1. In this case we would probably need some criteria, as everything is subjective. For example, Erzyan community is smaller than, say, Silesian, from all points of view (number of speakers, number of articles, number of active users), and most members of Erzyan user group do not speak Erzyan. I don't know if it's a good model, it might be worth discussion. If we want to include minority languages (and we have more than a dozen in the region) we would probably need to adapt our programme as well, as they have very different languages.

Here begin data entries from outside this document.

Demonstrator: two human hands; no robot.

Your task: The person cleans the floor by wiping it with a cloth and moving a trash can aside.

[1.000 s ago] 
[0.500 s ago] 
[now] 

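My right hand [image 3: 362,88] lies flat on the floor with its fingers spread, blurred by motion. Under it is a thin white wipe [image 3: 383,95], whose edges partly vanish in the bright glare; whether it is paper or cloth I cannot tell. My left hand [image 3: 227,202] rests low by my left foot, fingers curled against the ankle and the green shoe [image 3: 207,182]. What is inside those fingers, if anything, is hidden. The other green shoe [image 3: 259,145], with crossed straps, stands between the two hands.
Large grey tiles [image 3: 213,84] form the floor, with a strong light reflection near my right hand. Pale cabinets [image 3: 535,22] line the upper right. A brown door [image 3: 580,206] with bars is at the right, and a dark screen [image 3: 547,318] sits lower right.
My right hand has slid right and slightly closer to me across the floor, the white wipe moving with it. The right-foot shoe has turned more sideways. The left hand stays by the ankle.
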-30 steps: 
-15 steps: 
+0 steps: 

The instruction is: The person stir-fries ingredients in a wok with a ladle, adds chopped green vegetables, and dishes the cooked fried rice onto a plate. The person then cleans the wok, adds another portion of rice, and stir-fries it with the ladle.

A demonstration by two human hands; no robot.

2. I remember that back in 2014 we managed all participants through something like a scholarship system. Bear in mind that at that time most communities did not have an active user group yet (countries like Bulgaria, Georgia and Latvia were just creating or were yet to create user groups). The significant difference is that we used 2 scholarships/country as a baseline. In some cases we had only one attendee because we did not have a second candidate, in some cases we accepted more than 2 scholarships, in other cases we had to decline extra candidates. I think it worked quite well, and I don't think it would be as good with just 1 scholarship/country.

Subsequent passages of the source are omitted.